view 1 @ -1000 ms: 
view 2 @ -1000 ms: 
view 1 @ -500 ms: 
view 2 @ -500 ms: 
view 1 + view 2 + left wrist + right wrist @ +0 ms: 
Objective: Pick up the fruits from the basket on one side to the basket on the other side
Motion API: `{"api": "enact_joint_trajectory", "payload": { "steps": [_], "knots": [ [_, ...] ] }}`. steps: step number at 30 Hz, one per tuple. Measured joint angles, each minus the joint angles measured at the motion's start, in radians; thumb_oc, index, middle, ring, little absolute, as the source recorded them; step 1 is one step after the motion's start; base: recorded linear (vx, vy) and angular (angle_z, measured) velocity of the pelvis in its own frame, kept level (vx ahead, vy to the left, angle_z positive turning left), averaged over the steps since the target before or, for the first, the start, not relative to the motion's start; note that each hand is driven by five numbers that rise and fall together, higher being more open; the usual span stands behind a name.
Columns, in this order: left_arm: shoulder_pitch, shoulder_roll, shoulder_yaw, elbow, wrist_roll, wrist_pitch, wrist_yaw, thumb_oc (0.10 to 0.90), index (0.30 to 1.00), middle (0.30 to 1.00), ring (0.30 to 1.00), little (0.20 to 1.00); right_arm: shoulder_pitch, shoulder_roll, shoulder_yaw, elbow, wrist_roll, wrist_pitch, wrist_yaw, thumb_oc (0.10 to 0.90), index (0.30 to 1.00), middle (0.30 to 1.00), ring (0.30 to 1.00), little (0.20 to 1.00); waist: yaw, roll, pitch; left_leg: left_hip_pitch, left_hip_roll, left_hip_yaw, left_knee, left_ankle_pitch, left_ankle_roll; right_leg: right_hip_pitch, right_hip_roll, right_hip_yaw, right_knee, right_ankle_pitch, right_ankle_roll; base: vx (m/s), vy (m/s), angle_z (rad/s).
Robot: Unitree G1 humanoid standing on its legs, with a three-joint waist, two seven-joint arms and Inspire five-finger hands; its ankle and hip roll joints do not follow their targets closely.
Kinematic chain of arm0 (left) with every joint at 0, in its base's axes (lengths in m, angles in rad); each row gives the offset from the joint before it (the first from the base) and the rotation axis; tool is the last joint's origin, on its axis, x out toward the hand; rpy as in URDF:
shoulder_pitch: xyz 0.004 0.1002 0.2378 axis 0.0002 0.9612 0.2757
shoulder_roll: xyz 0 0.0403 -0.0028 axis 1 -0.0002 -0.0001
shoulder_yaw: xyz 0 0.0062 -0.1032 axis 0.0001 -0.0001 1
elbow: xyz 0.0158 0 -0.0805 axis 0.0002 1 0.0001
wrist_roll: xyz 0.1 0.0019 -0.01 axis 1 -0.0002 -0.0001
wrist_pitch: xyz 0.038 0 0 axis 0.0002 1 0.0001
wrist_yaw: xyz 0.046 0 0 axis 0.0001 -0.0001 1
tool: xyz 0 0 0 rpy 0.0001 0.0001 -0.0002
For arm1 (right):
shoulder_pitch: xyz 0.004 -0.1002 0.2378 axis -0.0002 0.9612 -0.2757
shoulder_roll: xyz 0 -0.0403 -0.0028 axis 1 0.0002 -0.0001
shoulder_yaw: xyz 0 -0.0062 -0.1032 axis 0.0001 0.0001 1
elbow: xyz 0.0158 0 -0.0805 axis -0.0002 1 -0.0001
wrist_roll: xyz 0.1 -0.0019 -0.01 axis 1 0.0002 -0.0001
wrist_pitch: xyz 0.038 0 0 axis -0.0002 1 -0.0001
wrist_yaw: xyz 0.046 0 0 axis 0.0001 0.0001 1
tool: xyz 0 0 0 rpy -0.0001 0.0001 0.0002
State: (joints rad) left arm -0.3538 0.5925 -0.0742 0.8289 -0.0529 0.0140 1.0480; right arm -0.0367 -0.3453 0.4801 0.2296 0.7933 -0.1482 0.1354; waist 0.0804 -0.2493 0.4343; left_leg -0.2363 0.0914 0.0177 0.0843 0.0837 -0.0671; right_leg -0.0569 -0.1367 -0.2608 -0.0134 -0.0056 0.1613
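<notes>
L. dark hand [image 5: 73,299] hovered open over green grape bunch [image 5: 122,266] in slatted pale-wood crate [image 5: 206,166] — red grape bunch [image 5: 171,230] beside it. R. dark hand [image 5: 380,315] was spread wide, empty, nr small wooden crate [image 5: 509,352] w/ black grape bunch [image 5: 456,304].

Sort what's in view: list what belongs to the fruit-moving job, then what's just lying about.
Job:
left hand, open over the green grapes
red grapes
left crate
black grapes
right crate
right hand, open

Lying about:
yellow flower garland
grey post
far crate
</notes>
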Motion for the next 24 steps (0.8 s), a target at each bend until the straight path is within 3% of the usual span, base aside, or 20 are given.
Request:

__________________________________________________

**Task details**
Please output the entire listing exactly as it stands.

**Exercise answer**
view 1 @ -1000 ms: 
view 2 @ -1000 ms: 
view 1 @ -500 ms: 
view 2 @ -500 ms: 
view 1 + view 2 + left wrist + right wrist @ +0 ms: 
Objective: Pick up the fruits from the basket on one side to the basket on the other side
Motion API: `{"api": "enact_joint_trajectory", "payload": { "steps": [_], "knots": [ [_, ...] ] }}`. steps: step number at 30 Hz, one per tuple. Measured joint angles, each minus the joint angles measured at the motion's start, in radians; thumb_oc, index, middle, ring, little absolute, as the source recorded them; step 1 is one step after the motion's start; base: recorded linear (vx, vy) and angular (angle_z, measured) velocity of the pelvis in its own frame, kept level (vx ahead, vy to the left, angle_z positive turning left), averaged over the steps since the target before or, for the first, the start, not relative to the motion's start; note that each hand is driven by five numbers that rise and fall together, higher being more open; the usual span stands behind a name.
Columns, in this order: left_arm: shoulder_pitch, shoulder_roll, shoulder_yaw, elbow, wrist_roll, wrist_pitch, wrist_yaw, thumb_oc (0.10 to 0.90), index (0.30 to 1.00), middle (0.30 to 1.00), ring (0.30 to 1.00), little (0.20 to 1.00); right_arm: shoulder_pitch, shoulder_roll, shoulder_yaw, elbow, wrist_roll, wrist_pitch, wrist_yaw, thumb_oc (0.10 to 0.90), index (0.30 to 1.00), middle (0.30 to 1.00), ring (0.30 to 1.00), little (0.20 to 1.00); waist: yaw, roll, pitch; left_leg: left_hip_pitch, left_hip_roll, left_hip_yaw, left_knee, left_ankle_pitch, left_ankle_roll; right_leg: right_hip_pitch, right_hip_roll, right_hip_yaw, right_knee, right_ankle_pitch, right_ankle_roll; base: vx (m/s), vy (m/s), angle_z (rad/s).
Robot: Unitree G1 humanoid standing on its legs, with a three-joint waist, two seven-joint arms and Inspire five-finger hands; its ankle and hip roll joints do not follow their targets closely.
Kinematic chain of arm0 (left) with every joint at 0, in its base's axes (lengths in m, angles in rad); each row gives the offset from the joint before it (the first from the base) and the rotation axis; tool is the last joint's origin, on its axis, x out toward the hand; rpy as in URDF:
shoulder_pitch: xyz 0.004 0.1002 0.2378 axis 0.0002 0.9612 0.2757
shoulder_roll: xyz 0 0.0403 -0.0028 axis 1 -0.0002 -0.0001
shoulder_yaw: xyz 0 0.0062 -0.1032 axis 0.0001 -0.0001 1
elbow: xyz 0.0158 0 -0.0805 axis 0.0002 1 0.0001
wrist_roll: xyz 0.1 0.0019 -0.01 axis 1 -0.0002 -0.0001
wrist_pitch: xyz 0.038 0 0 axis 0.0002 1 0.0001
wrist_yaw: xyz 0.046 0 0 axis 0.0001 -0.0001 1
tool: xyz 0 0 0 rpy 0.0001 0.0001 -0.0002
For arm1 (right):
shoulder_pitch: xyz 0.004 -0.1002 0.2378 axis -0.0002 0.9612 -0.2757
shoulder_roll: xyz 0 -0.0403 -0.0028 axis 1 0.0002 -0.0001
shoulder_yaw: xyz 0 -0.0062 -0.1032 axis 0.0001 0.0001 1
elbow: xyz 0.0158 0 -0.0805 axis -0.0002 1 -0.0001
wrist_roll: xyz 0.1 -0.0019 -0.01 axis 1 0.0002 -0.0001
wrist_pitch: xyz 0.038 0 0 axis -0.0002 1 -0.0001
wrist_yaw: xyz 0.046 0 0 axis 0.0001 0.0001 1
tool: xyz 0 0 0 rpy -0.0001 0.0001 0.0002
State: (joints rad) left arm -0.3538 0.5925 -0.0742 0.8289 -0.0529 0.0140 1.0480; right arm -0.0367 -0.3453 0.4801 0.2296 0.7933 -0.1482 0.1354; waist 0.0804 -0.2493 0.4343; left_leg -0.2363 0.0914 0.0177 0.0843 0.0837 -0.0671; right_leg -0.0569 -0.1367 -0.2608 -0.0134 -0.0056 0.1613
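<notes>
L. dark hand [image 5: 73,299] hovered open over green grape bunch [image 5: 122,266] in slatted pale-wood crate [image 5: 206,166] — red grape bunch [image 5: 171,230] beside it. R. dark hand [image 5: 380,315] was spread wide, empty, nr small wooden crate [image 5: 509,352] w/ black grape bunch [image 5: 456,304].

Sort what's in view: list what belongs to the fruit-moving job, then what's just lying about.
Job:
left hand, open over the green grapes
red grapes
left crate
black grapes
right crate
right hand, open

Lying about:
yellow flower garland
grey post
far crate
</notes>
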Motion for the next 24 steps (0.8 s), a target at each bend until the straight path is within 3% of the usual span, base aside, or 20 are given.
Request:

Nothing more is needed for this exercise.